Array notation surprisingly slow

Array notation surprisingly slow

Hi,

i made a unusual discovery today. I wanted to compare the speed of a program using array notation with the speed of a program without it. The program adds two arrays of 1,000,000 integers one thousand times and then reports the result (see below).

 int main(int argc, char ** argv) { 
 int array1[1000000];
 int array2[1000000];
 int a = 1;
 for (int i = 0; i < 1000000; i++) {
 array1[i] = a; 
 array2[i] = a;
 }
 for (int j = 0; j < 1000; j++) { 
 for (int i = 0; i < 1000000; i++) { 
 array1[i] += array2[i]; } 
 } 
 cout << array1[0]<< endl; 

The second program is its array-notation equivalent

 int main(int argc, char ** argv) {
 int array1[1000000];
 int array2[1000000];
 array1[0:1000000] = a;
 array2[0:1000000] = a;
 for (int j = 0; j < 1000; j++) {
 array1[0:1000000] += array2[0:1000000];
 }
 cout << array1[0]<< endl;
 

Without any optimization upon compilation, the first program (without the array-notation) took about 2.9 seconds and the second program took about 1.9 seconds. If i use optimization level -O3, the first program takes 0.6 seconds and the second program still takes 1.2 second. This is double the time the first program uses.

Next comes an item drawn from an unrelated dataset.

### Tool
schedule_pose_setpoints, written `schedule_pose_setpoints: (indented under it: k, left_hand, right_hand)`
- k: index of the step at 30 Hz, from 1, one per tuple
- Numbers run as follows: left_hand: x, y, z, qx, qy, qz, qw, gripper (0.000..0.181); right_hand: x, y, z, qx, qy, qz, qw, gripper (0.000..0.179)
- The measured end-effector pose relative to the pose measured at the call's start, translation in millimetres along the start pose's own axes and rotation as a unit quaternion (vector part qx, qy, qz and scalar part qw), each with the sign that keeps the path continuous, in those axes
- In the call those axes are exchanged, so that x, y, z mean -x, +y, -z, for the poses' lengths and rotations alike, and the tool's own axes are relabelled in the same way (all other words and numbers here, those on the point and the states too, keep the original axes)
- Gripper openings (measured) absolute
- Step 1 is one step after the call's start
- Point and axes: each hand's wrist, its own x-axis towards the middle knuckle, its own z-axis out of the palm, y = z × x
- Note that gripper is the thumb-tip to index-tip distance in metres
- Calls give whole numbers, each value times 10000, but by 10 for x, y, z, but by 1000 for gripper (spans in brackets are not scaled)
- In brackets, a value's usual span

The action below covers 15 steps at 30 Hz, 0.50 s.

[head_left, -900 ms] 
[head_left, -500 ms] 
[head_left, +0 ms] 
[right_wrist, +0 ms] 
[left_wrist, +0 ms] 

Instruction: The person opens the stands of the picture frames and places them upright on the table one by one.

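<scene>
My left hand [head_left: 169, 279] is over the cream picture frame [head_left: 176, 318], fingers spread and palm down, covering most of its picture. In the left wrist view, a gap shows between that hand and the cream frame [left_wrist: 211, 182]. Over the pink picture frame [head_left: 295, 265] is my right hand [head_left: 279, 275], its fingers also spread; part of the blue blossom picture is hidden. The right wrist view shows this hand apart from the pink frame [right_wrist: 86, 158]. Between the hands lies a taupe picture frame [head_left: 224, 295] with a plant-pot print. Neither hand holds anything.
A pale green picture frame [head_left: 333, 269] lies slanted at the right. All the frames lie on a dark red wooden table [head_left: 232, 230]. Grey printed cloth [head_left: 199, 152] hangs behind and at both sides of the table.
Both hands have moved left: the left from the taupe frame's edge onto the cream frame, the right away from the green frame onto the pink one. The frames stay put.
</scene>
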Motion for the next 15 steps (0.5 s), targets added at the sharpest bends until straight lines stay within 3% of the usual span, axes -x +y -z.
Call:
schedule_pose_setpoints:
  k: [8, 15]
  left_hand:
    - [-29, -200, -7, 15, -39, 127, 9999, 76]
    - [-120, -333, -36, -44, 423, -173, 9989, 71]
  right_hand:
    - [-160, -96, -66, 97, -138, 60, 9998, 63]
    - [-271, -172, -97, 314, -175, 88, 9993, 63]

Obviously, the two for-loops of the first program get vectorized, when using the -O3 option. Still, i would have thought, that the array-notation version was at least as fast. Did i miss something there? Maybe there is a bug somewhere when trying to optimize array-notation-code, so it generates less efficient code.If not - what do have to do to get the array-notation as fast as the "normal" code?

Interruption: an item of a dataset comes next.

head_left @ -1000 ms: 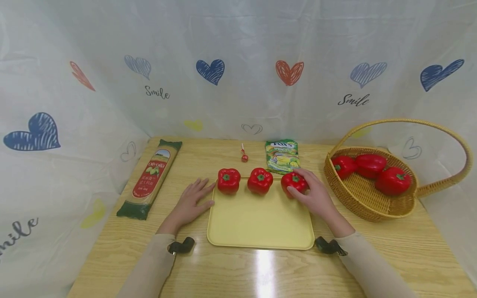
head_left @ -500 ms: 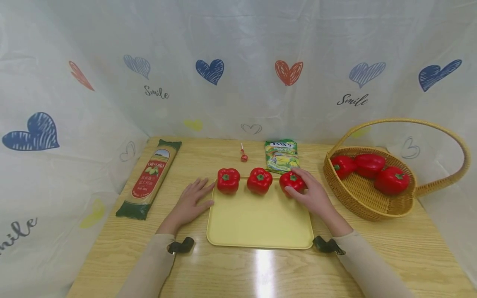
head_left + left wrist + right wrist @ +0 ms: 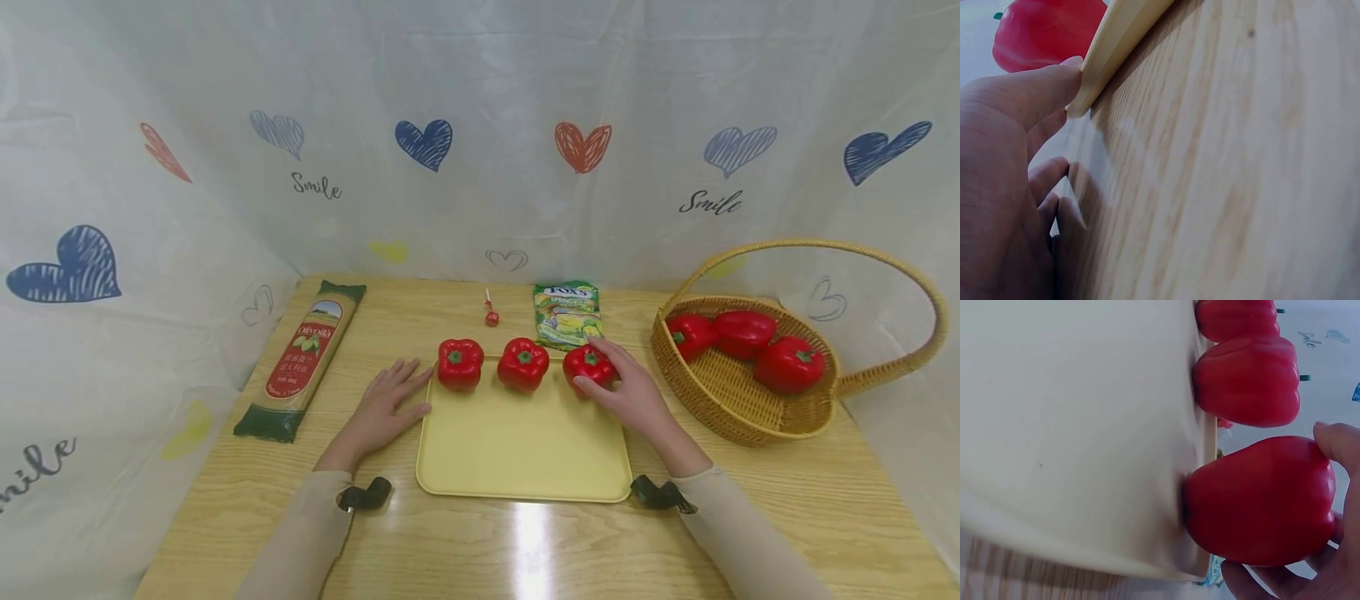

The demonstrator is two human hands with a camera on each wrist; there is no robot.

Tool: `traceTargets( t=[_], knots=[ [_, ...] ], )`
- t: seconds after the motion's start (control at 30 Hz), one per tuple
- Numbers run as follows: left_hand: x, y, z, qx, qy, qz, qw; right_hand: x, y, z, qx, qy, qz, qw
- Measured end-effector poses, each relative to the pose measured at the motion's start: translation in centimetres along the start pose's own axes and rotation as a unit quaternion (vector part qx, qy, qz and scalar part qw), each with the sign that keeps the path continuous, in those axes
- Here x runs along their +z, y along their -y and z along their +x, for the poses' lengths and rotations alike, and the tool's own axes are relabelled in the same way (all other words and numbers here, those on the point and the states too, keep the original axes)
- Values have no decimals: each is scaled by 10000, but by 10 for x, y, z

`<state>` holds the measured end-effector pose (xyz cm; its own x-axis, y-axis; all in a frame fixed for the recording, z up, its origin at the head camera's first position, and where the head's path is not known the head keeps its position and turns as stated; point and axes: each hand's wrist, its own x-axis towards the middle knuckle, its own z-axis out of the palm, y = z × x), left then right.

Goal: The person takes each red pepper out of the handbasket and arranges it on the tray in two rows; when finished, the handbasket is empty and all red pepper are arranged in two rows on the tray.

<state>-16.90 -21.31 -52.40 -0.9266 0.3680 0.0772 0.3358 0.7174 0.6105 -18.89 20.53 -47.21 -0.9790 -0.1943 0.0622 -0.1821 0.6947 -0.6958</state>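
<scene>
Three red bell peppers stand in a row along the far edge of a pale yellow tray (image 3: 525, 450). My right hand (image 3: 636, 393) holds the rightmost bell pepper (image 3: 587, 367), thumb on its near side and fingers round its right and far sides. In the right wrist view this bell pepper (image 3: 1260, 503) sits on the tray surface. The middle bell pepper (image 3: 522, 371) and the left bell pepper (image 3: 460, 371) stand apart from it, untouched. At the tray's left edge rests my left hand (image 3: 384, 408), fingers extended; its thumb touches the rim (image 3: 1100, 69).
A wicker basket (image 3: 675, 379) with a tall handle and three red bell peppers stands on the right. A spaghetti pack (image 3: 300, 367) lies at the left. Behind the tray are a lollipop (image 3: 492, 317) and a green candy bag (image 3: 567, 312). A curtain (image 3: 480, 208) hangs behind.
Between one second and half a second ago, the right hand and its bell pepper shifted slightly left. Since then nothing visibly moves, and the left hand stays in place.
</scene>
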Motion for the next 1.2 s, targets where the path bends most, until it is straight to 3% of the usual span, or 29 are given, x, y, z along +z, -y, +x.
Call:
traceTargets(
  t=[1.2],
  knots=[
    [0,1,1,-22,47,68,10000,-12,-6,-8,-193,-64,117,9997]
  ],
)
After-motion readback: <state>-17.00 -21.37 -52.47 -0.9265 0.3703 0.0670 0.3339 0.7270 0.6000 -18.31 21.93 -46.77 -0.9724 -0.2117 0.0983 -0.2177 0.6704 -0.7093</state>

I used a recent version of the cilkplus-branch of the gcc (a few days old) and a Core i7. 

5 posts / 0 nouveau(x)
Dernière contribution
Reportez-vous à notre Notice d'optimisation pour plus d'informations sur les choix et l'optimisation des performances dans les produits logiciels Intel.

I looked at the assembler-code (compiled it with flags -O3 and -S) and it seems that the second version of my program (array-notation version) is not being vectorized: When adding up the arrays, it does not use the %xmm-Register but the %edx-register. Oddly enough, when setting the values of the array = a (array1[0:100..] =a, array2 also) it does use the xmm0-register. So there seems to be a problem only with vectorizing array notation nested in a for-loop.

This is the first time i looked at assembler code so maybe someone else could try to replicate the problem and have a look too.

When you exchange the line

 array1[0:1000000] += array2[0:1000000];


with a for-loop that does the exact same thing, you get a vectorized version. It then takes the same time as the version of the program not using array notation and it uses the %xmm-register when looking at the Assembler-Code. So the problem really is with creating SIMD-Code from array-notation inside a for-loop.

It's hard to guess resulting code in a case like this where there is an opportunity for the compiler to short-cut your code and suppress loops.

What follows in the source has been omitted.